En revanche, la patronne d’Areva a été bien négligente sur la sécurité de ses troupes. Chacun des cinq otages français n’était protégé que par un seul garde, et encore non armé. L’amiral Thierry d’Arbonneau, le chef de la sécurité d’Areva, s’est perdu dans le « triangle des Bermudes » constitué par les trois pays riches en minerais – Centrafrique, Congo et Niger –, où le groupe a de solides intérêts.
À la décharge de l’amiral, il n’est pas le seul à s’être planté. Lors des deux précédentes prises d’otages français, nos services n’ont guère brillé. En février d’abord, la libération du premier, Pierre Camatte, honorable correspondant des services secrets, s’était faite en échange de l’élargissement de quatre islamistes détenus au Mali, suspectés d’assassinat – ce qui a suscité la grogne d’Alger, le bras armé des Occidentaux dans cette zone à risques.
Lorsque Michel Germaneau a été capturé cet été, les Français ont joué de déveine en intervenant militairement aux côtés des Mauritaniens, les plus sûrs alliés de Paris sur la région. Les pertes ont été importantes chez les terroristes, mais l’otage a été exécuté. Dans le cas d’Areva, la rébellion touarègue complique encore un peu plus le tableau (voir encadré ci-dessous). Ce sont les hommes bleus qui ont fait le coup et les groupes d’Aqmi ont ensuite récupéré les otages. Ces derniers se contenteront- ils d’argent ? Ou céderont-ils à la tentation de demander la libération d’intégristes condamnés en France ?

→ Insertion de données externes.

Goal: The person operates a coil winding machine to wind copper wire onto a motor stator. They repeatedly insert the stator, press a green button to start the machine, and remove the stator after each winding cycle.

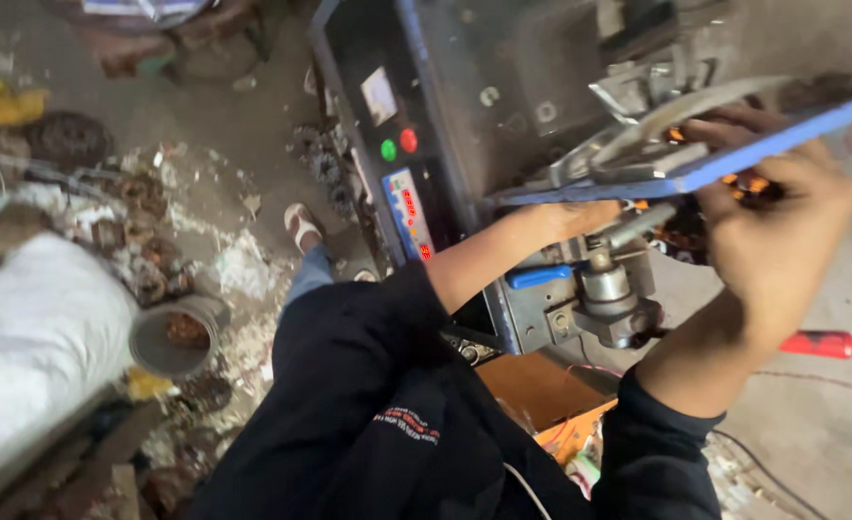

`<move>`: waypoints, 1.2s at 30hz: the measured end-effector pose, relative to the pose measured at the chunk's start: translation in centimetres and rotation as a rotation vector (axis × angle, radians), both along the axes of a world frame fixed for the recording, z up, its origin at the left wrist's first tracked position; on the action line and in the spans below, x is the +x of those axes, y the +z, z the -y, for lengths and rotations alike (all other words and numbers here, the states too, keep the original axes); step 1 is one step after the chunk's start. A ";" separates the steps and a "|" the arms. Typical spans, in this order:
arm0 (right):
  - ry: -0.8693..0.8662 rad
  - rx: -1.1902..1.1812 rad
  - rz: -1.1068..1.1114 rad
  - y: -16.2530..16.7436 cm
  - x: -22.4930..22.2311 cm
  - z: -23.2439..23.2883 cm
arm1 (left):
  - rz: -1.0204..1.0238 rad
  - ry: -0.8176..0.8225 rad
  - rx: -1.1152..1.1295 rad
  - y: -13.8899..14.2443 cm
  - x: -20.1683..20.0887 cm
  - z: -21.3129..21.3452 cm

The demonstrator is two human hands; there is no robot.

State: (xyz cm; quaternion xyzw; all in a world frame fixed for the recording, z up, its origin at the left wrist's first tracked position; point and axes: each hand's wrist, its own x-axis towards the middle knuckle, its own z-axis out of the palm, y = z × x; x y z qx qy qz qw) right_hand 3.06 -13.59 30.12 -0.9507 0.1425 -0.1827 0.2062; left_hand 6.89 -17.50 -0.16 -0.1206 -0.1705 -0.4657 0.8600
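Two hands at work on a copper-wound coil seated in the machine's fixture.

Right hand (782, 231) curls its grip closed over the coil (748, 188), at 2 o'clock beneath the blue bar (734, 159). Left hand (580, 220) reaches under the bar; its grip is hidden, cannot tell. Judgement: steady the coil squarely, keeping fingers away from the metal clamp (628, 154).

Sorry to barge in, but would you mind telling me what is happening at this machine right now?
A person in a dark jacket is working at a grey machine with a blue frame. The right hand grips a part with copper windings up near a metal lever. The left hand reaches under the blue bar, mostly hidden. A red-handled tool lies beside the machine, and a grey bowl sits among scrap on the floor.
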 end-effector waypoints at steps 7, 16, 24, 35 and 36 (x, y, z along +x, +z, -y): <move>0.017 0.019 0.070 0.7 -0.1 0.1 | 0.105 -0.110 0.030 2.2 0.8 -2.1; -0.014 0.052 0.046 1.2 0.1 0.7 | 0.864 -0.292 0.605 10.2 4.0 -16.7; 0.002 0.010 0.068 2.1 0.4 1.1 | 1.683 0.250 0.631 24.7 14.9 -24.9; -0.020 -0.015 0.081 1.5 -0.3 1.3 | 1.536 0.913 0.820 30.9 27.0 -8.1; -0.020 -0.013 0.081 1.5 -0.4 1.4 | 1.733 0.853 0.854 30.9 28.2 -5.6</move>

Dans le vaste désert sahélien, la mode est à Al-Qaida – Al- Qaida au Maghreb islamique (Aqmi). Aussi nébuleux que la maison mère, le nid à djihadistes africains empiète sur le terrain des hommes bleus, les Touaregs. À cheval sur l’Algérie, la Libye, le Mali et le Niger, les nomades oscillent depuis les années 90 entre rébellion et paix armée avec les pouvoirs centraux et les entreprises occidentales. Au Niger, il s’agit d’Areva. Aussi un léger rictus s’est-il dessiné quand l’enlèvement des sept salariés – dont cinq Français – de l’irradiante entreprise a été attribué aux barbus. « Ils ont été enlevés à Arlit. Jamais l’Aqmi n’est descendu si bas. Le terrain est tenu par les Touaregs, très remontés depuis des mois contre Areva », précise un ancien tampon entre la société d’Anne Lauvergeon et les rebelles bleus.
Au Niger, le géant nucléaire français est pris en étau entre le pouvoir central de Niamey, qu’il est obligé de ménager, et les chefs touaregs qu’il doit régulièrement « arroser ». Un numéro d’équilibriste qui s’est souvent soldé par d’épisodiques prises d’otages… Et le coup d’État de février 2010, qui a vu une junte militaire succéder au président Tandja, n’a pas simplifié la donne. L’allégeance de Lauvergeon aux nouveaux patrons n’a guère plu aux fiers Touaregs. D’autant que l’un de leurs chefs historiques, Rhissa Ag Boula, condamné pour meurtre en 2008, a passé tout le printemps en prison. Pas de quoi rendre joyeux un homme qui avait trouvé porte close à Paris, en 2008, et en était reparti agacé. « Areva est une cible », avait-il menacé. « Les Touaregs ont fort bien pu capturer les otages avant de les refiler à l’Aqmi », explique notre expert. Une stratégie risquée pour les Touaregs. Si un lien est établi entre eux et l’Aqmi, le pouvoir central aura tout loisir de les écraser au nom de la guerre contre le terrorisme. Areva sera tranquille pour un moment. Atomique horizon.